A majority of middle-income baby boomers and retirees have significant gaps in their understanding of how federal taxes will impact their retirement finances, according to a new study by the Bankers Life Center for a Secure Retirement.

More Americans know how lottery winnings are taxed than how Social Security, IRAs, Roth IRAs and 401(k)s are taxed, the study found.

The “Retirement Tax Considerations for Middle-Income Americans” study focused on 1,000 Americans over the age of 50 with an annual household income between $25,000 and $75,000.

Nearly one-quarter of respondents said they hate filing tax returns, but only 38 percent said they work with a tax preparer. More than half said they file their own taxes, with 31 percent saying they use tax-preparation computer software. Eighteen percent said they complete their tax returns without any external guidance at all.

Fifty-seven percent of those polled for the study said they didn’t know that they had to begin claiming money from their traditional IRAs and 401(k)s at age 70 ½.

A majority of them also were unaware that they could withdraw funds from a traditional IRA without penalty to pay for health insurance while unemployed, to pay for college expenses, buy a home or pay for medical expenses, the study found. Only 2 percent of those surveyed were aware of all four exceptions.

Most middle-income Americans couldn’t identify the tax deductions available to them in retirement.

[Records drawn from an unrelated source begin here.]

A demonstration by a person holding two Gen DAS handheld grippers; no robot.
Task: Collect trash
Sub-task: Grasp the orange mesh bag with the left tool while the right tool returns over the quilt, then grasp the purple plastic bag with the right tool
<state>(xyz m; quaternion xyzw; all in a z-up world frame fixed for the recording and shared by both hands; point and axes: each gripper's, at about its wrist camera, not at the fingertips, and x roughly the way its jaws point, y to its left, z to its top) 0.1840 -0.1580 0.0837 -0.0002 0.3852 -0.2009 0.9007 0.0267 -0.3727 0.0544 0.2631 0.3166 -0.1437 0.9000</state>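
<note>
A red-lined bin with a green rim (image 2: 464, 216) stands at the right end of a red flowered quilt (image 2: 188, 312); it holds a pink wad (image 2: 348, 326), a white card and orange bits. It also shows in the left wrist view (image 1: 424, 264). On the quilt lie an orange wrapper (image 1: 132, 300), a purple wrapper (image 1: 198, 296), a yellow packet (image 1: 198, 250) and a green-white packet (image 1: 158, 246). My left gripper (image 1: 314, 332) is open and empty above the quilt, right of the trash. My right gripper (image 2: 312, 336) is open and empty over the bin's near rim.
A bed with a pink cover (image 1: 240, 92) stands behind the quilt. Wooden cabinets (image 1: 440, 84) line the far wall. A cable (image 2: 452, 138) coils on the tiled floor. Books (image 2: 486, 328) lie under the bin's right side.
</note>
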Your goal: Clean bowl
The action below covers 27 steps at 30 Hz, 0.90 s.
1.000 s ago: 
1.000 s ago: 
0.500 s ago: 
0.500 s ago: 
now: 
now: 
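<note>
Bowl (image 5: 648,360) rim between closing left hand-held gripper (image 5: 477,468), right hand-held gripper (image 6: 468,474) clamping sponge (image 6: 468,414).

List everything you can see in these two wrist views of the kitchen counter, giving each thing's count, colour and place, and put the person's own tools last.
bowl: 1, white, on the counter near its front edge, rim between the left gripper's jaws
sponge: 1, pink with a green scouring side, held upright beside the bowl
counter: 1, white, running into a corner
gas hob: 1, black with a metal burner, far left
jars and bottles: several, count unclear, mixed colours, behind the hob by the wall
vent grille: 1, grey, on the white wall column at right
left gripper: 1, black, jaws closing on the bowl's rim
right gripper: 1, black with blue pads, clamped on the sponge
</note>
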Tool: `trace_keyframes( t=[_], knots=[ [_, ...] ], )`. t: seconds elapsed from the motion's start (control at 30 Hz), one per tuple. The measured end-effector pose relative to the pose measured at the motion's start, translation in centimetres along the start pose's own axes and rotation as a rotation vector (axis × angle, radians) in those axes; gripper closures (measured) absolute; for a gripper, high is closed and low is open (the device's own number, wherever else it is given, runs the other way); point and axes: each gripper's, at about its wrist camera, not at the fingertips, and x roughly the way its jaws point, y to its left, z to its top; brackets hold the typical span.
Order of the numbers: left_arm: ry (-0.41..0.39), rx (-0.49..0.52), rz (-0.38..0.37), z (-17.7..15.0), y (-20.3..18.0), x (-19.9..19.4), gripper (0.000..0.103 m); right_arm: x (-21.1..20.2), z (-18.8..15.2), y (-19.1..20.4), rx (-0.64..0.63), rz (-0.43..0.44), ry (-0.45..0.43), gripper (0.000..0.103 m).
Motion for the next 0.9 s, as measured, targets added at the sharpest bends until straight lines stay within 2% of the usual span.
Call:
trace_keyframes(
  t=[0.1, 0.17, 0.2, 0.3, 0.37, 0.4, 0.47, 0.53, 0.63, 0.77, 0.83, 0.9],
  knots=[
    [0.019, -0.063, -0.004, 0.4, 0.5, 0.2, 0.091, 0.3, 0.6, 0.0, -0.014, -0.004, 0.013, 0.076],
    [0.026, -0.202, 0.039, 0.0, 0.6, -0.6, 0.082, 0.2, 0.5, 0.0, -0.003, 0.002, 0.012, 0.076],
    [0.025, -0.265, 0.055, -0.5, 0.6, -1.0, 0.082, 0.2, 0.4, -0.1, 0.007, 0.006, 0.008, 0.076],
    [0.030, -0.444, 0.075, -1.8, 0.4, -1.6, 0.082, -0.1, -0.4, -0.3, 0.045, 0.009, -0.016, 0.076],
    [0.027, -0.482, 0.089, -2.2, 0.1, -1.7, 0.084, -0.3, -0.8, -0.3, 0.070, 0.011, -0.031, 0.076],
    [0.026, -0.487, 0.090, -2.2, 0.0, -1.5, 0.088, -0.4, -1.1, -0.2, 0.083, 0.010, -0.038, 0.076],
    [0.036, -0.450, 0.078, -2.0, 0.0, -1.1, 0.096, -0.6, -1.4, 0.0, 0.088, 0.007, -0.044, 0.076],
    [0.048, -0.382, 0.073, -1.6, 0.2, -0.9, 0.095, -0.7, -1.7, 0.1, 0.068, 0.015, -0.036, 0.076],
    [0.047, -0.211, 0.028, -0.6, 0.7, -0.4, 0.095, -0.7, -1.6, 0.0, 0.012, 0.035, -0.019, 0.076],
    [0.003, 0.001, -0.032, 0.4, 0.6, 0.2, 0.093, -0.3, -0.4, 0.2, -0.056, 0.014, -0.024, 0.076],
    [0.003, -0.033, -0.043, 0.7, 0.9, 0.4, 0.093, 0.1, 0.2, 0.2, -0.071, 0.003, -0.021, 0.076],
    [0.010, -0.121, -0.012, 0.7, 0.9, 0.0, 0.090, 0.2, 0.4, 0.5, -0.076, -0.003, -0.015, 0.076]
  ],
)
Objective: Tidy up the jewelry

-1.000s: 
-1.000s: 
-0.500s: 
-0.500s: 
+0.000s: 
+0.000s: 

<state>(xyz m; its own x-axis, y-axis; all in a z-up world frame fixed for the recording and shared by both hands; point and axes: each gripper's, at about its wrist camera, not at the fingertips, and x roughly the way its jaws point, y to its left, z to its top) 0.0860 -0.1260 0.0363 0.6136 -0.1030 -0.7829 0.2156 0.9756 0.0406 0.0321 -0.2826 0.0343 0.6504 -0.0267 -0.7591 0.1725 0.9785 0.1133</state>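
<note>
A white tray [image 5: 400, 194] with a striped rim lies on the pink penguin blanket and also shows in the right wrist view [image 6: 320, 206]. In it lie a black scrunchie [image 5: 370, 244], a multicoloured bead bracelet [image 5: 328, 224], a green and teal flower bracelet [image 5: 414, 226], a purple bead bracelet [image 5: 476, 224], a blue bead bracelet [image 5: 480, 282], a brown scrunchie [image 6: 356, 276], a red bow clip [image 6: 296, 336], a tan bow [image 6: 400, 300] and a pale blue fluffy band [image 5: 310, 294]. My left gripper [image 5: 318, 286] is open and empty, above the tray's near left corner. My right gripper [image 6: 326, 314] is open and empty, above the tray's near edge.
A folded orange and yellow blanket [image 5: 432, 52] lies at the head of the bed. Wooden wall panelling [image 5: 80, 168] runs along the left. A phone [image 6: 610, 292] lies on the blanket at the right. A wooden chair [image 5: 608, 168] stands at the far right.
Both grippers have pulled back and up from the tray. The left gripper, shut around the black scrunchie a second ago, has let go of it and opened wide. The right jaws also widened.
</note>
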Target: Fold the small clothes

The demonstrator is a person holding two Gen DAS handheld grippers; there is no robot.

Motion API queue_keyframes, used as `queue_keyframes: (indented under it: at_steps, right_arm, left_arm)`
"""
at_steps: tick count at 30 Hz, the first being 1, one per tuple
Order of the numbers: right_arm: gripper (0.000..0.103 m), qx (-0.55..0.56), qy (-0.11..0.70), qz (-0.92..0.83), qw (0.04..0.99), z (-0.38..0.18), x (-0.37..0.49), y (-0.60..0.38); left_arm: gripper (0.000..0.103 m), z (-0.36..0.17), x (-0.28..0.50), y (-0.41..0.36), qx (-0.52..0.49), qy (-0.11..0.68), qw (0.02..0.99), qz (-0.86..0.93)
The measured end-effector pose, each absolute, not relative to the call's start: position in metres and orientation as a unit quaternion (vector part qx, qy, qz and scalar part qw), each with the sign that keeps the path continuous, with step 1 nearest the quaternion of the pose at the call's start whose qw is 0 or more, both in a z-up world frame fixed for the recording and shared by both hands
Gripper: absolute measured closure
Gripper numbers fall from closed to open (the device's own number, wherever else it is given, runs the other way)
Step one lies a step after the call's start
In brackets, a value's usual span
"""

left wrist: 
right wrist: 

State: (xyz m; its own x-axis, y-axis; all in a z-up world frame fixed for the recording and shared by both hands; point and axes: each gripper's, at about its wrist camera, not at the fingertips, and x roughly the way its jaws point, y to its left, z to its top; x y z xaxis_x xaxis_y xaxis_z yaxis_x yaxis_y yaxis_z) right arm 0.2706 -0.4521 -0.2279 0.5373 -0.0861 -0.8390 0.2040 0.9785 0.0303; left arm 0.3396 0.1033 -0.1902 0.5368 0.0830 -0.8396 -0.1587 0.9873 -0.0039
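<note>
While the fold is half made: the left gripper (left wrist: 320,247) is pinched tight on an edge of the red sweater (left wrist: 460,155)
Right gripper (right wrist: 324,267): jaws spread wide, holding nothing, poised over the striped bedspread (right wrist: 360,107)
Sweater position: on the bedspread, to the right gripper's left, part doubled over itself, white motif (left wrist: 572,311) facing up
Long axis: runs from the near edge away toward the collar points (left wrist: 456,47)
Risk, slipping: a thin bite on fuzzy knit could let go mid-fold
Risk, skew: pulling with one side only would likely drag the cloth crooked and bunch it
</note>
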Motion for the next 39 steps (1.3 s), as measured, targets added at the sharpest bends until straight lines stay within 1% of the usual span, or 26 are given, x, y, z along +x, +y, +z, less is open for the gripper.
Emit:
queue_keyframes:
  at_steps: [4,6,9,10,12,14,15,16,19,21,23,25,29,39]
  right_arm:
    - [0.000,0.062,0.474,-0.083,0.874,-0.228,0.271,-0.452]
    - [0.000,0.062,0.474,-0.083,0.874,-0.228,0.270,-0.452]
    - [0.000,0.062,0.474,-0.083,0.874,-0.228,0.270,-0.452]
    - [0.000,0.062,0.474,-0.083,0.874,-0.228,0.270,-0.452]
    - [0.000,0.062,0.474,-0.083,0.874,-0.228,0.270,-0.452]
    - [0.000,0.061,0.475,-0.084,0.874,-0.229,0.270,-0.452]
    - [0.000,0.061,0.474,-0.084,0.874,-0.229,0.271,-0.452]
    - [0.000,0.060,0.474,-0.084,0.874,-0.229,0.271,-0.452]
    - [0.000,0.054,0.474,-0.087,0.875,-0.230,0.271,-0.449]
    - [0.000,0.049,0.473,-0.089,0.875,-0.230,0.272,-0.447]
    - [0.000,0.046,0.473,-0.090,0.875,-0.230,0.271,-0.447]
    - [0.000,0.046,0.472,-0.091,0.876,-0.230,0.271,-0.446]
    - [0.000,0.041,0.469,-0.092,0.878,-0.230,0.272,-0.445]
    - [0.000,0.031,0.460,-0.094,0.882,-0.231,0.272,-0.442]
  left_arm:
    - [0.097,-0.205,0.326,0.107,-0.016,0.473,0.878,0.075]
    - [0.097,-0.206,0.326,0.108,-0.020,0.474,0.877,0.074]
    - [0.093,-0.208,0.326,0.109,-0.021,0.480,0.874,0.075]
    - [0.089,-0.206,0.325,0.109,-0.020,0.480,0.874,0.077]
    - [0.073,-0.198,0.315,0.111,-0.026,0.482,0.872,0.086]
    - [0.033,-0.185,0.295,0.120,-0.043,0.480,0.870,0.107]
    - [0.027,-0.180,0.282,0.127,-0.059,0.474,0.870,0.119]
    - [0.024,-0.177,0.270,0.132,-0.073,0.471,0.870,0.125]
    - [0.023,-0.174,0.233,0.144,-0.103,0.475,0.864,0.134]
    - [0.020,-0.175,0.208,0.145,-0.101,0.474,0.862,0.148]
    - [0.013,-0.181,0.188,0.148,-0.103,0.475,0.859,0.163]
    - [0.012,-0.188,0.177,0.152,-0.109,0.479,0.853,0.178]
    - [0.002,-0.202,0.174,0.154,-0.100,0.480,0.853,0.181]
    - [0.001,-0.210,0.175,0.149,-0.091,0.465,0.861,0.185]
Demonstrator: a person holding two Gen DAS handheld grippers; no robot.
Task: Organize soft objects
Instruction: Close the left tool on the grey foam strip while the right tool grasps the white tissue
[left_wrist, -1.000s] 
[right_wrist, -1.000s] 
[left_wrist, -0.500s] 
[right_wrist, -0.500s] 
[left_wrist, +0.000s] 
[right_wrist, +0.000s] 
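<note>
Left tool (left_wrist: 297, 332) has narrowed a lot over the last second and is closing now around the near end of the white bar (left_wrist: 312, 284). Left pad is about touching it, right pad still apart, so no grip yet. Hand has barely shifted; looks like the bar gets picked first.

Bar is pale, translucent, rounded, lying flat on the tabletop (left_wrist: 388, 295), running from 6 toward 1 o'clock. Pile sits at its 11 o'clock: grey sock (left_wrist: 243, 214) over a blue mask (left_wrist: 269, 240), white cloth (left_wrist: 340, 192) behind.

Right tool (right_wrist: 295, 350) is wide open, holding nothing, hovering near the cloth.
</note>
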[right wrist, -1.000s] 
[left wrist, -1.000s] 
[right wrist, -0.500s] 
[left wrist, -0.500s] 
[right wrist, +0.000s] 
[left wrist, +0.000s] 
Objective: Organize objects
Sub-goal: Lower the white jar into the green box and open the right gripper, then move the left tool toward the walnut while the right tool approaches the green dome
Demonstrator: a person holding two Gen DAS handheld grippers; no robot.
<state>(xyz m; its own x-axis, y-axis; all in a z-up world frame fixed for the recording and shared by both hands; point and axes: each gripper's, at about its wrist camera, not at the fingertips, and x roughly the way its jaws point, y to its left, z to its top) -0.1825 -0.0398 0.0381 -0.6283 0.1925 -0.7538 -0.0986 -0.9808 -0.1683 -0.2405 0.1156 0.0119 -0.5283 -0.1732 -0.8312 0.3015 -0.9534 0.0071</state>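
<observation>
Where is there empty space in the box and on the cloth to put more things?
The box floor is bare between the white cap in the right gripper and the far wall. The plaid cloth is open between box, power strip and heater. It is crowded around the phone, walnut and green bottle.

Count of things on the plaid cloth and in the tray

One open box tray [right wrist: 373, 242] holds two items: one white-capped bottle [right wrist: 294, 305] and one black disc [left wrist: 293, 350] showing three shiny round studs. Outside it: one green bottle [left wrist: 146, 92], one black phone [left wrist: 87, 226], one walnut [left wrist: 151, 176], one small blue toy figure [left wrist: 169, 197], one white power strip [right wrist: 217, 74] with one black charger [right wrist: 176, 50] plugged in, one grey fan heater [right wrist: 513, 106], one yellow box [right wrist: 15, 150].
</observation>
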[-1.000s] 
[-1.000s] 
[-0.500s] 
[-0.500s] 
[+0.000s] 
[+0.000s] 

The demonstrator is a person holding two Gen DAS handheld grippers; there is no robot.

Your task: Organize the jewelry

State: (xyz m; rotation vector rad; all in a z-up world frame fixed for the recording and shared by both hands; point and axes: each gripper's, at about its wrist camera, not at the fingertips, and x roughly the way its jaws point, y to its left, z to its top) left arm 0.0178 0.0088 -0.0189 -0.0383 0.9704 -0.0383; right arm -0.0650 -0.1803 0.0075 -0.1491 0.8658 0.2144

Fifty-six percent didn’t know that if you are blind, you can take a higher standard deduction, and 68 percent couldn’t correctly identify age 65 as the age at which a higher standard deduction is granted. Ninety percent were unaware that, in some cases, they may claim their parents living outside the household as their dependents for tax purposes.

Research for the study was conducted in February by The Blackstone Group.

The Bankers Life Center for a Secure Retirement is a research and consumer education program.